Miércoles, 24 de Mayo 2017

Isla Riesco: Ciudadanos presentan observaciones contra uso de tronaduras en Mina Invierno

Publicado el 05 Mayo 2017
Escrito por Colaboradores

La comunidad espera que con esta nueva etapa, el proyecto sea evaluado incluyendo todas sus externalidades negativas y finalmente sea rechazado debido al daño ecológico e impacto en las vidas de las personas.

 

Hoy finalizan los 20 días hábiles para realizar observaciones al proyecto emplazado en Magallanes, luego de que ineditamente en marzo pasado la Corte Suprema ordenara revocar la Resolución de Calificación Ambiental, RCA, de Mina Invierno para el uso de Tronaduras en Isla Riesco, y abrir el Proceso de Participación Ciudadana.


En este contexto, desde Alerta Isla Riesco, AIR, junto a la comunidad y ONGs, entre las que se encuentran Chile Sustentable, Fundación Yendegaia, Codeff, Greenpeace y el Centro de Conservación Cetácea a nivel nacional y ACUE y Agrupación Ecológica Patagónica en la Región de Magallanes, entre otras, han trabajado intensamente para que la participación ciudadana refleje los impactos que este proyecto tendría para la zona, tanto por sus efectos contra el medio ambiente, como para la calidad de vida de sus vecinos y en su fuente laboral.
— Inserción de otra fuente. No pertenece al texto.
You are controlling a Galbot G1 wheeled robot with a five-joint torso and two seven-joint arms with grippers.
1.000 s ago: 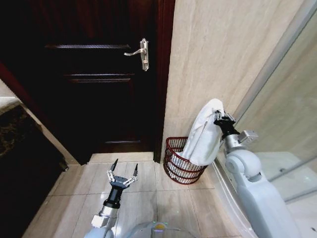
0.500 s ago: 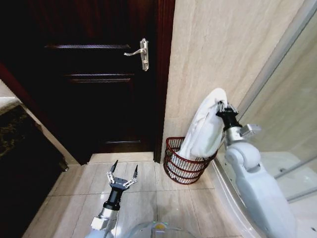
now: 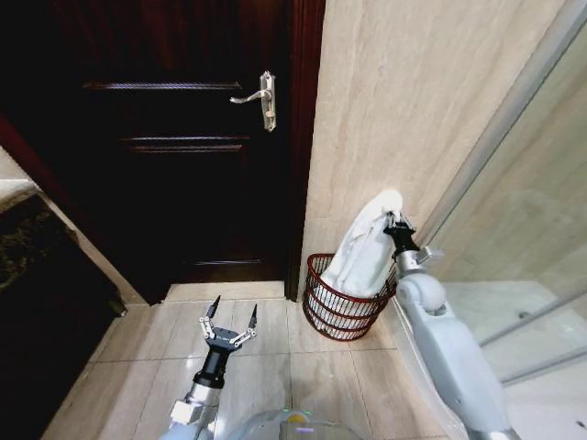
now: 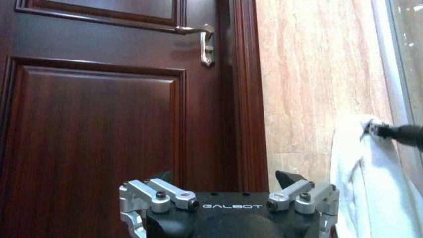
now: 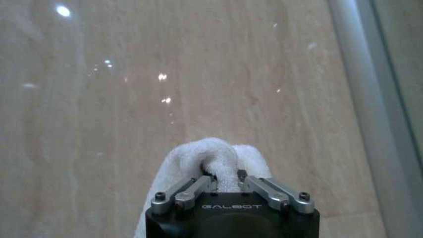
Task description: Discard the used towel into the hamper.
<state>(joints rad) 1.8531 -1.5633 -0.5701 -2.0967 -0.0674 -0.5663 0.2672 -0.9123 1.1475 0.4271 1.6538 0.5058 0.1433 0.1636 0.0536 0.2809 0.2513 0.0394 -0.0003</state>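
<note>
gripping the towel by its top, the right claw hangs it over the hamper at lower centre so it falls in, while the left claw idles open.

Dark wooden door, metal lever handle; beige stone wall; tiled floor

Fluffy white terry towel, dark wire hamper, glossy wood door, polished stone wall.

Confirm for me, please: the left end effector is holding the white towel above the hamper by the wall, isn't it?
Not quite: the right end effector holds the white towel above the hamper by the wall, as the head view shows. The left end effector hovers open over the floor.
</note>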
“Desde que nos fue notificado el restablecimiento de este espacio fundamental, hemos estado trabajando sin parar para levantar observaciones técnicas hacia el proyecto de tronaduras y los impactos que generarán en el medio ambiente de Isla Riesco y para los habitantes”, comenta Ana Stipicic, coordinadora nacional de AIR.


Dentro de los temas generales observados se encuentra el gran impacto que los combustibles fósiles, como en este caso el carbón, tienen para el cambio climático; el fraccionamiento del proyecto, que fue presentado de forma separada para el puerto, mina y las tronaduras; y en específico los impactos de las tronaduras para la fauna terrestre y marina y la actividad ganadera, entre otras. Además de la poca prolijidad del Servicio de Evaluación Ambiental para la difusión del proceso entre la ciudadanía.
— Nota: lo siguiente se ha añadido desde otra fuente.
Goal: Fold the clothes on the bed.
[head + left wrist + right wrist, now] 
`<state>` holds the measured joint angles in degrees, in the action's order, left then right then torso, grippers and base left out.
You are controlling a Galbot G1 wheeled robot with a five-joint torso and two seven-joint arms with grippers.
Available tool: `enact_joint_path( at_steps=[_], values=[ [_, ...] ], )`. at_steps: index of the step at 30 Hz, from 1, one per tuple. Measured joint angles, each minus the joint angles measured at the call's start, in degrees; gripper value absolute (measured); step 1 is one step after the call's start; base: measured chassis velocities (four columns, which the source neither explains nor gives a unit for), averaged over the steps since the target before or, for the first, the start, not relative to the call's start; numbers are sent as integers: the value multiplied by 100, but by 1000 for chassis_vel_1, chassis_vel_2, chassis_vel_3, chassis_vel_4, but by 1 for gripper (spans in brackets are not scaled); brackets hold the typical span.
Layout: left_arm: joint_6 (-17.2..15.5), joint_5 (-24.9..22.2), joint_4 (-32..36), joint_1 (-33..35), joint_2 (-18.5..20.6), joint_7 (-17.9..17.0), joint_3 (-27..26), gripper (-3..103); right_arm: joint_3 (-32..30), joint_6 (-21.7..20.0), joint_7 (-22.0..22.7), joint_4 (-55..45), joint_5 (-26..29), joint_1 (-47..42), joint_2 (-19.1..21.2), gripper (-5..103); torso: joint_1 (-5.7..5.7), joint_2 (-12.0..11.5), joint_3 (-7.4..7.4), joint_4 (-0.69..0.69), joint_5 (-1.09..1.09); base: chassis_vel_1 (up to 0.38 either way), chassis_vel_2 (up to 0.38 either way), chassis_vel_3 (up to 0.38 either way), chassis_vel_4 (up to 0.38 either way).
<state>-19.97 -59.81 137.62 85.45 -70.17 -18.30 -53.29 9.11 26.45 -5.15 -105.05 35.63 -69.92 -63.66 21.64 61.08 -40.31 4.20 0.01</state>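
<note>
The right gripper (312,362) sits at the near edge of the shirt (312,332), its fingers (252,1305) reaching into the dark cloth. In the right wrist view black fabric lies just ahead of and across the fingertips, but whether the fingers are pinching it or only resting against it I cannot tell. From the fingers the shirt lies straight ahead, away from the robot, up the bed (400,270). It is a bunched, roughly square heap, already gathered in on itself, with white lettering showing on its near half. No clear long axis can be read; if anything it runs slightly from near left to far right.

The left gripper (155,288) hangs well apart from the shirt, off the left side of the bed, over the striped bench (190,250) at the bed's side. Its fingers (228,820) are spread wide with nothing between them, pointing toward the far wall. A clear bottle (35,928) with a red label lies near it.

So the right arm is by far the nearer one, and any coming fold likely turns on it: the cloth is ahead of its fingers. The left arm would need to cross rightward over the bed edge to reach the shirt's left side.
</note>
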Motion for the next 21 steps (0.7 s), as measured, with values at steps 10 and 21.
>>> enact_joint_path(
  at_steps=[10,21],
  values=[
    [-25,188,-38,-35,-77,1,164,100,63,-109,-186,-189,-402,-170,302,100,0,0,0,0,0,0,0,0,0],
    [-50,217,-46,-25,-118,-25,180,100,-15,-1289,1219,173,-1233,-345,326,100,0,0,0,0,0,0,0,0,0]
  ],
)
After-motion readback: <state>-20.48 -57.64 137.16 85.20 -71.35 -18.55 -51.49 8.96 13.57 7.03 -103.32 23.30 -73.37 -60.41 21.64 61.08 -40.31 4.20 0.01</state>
“Se puede observar que aún, pese a la decisión de la Corte Suprema que retrotrajo el procedimiento, con el objeto de que se haga la participación ciudadana (PAC), no existe una intención por parte del SEA de Magallanes de realmente facilitarla, en un lugar donde de por sí, es de difícil acceso, está bastante aislado y sin embargo, la publicidad que se hizo al proceso y a los impactos del proyecto mismo, han sido bastante pobres. Esto incide finalmente, en que la Participación Ciudadana no pueda cumplir su objetivo real, que es llegar a una mejor decisión ambiental”, señaló Diego Lillo, Coordinador de Litigios de la ONG FIMA.
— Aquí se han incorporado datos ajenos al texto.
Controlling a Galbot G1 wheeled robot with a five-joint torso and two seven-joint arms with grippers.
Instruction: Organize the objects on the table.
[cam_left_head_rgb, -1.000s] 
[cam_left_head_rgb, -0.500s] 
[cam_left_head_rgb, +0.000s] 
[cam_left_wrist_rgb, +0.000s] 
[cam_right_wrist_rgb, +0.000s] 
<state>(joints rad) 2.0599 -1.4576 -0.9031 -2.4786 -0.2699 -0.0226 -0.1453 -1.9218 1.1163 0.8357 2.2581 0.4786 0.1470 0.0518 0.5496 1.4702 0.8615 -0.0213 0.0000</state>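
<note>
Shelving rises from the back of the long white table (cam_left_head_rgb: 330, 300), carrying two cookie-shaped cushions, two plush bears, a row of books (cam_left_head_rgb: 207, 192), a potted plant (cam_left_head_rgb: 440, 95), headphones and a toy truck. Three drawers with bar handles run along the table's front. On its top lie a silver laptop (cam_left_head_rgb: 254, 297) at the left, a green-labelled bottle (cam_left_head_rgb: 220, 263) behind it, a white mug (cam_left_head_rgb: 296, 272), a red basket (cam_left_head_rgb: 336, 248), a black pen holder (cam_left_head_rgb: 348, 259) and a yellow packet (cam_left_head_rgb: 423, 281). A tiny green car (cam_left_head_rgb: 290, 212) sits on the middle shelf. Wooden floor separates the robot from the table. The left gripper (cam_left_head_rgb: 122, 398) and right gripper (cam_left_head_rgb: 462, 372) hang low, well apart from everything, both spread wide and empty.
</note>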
Adicionalmente, desde Alerta Isla Riesco acusan lo poco simétrico que resulta exigir a la ciudadanía a que demuestre los impactos del proyecto “Impresiona que se le pida a las comunidades bajo sus escasos y limitados recursos, que sean ellas las que demuestren la existencia de diversos impactos ambientales, en contraposición a empresas como Copec y Ultramar que pueden acceder a contratar equipos completos de profesionales para demostrar, como lógicamente les conviene, que no pasará nada en ningún aspecto evaluado con el uso de tronaduras”, agrega Stipicic.

Mina Invierno
Dado el comportamiento de la compañía minera en estos años de explotación, creemos que el proyecto Mina Invierno, desde sus inicios pretendió incorporar las tronaduras. Sin embargo, en su Estudio de Impacto Ambiental, EIA, la empresa negó sistemáticamente que usaría explosivos, aprobándose así un proyecto que no contemplaba ese método extractivo mucho más contaminante. Sólo pasados unos años, la empresa presentó una modificación al proyecto mediante Declaración de Impacto Ambiental (DIA), incorporando las tronaduras, aludiendo a que se habían encontrado con rocas más duras de lo esperado y a que el costo de producción y los valores del carbón en el mercado hacía posible que se tuviera que despedir grandes cantidades de trabajadores o que cesaran sus operaciones, lo que claramente ha constituido una presión política importante hacia las autoridades evaluadoras.


Para efectos de este nuevo proceso, organizaciones sociales y personas de Magallanes solicitaron participación ciudadana, cuestión que en un comienzo fue denegada por el Servicio de Evaluación Ambiental (SEA). Sin embargo, para la Corte Suprema, fue evidente que esto significó una ilegalidad en su tramitación y es por eso que obligó a retrotraer todo el proceso a su etapa inicial, abriéndose así una esperanza para la comunidad con la participación ciudadana.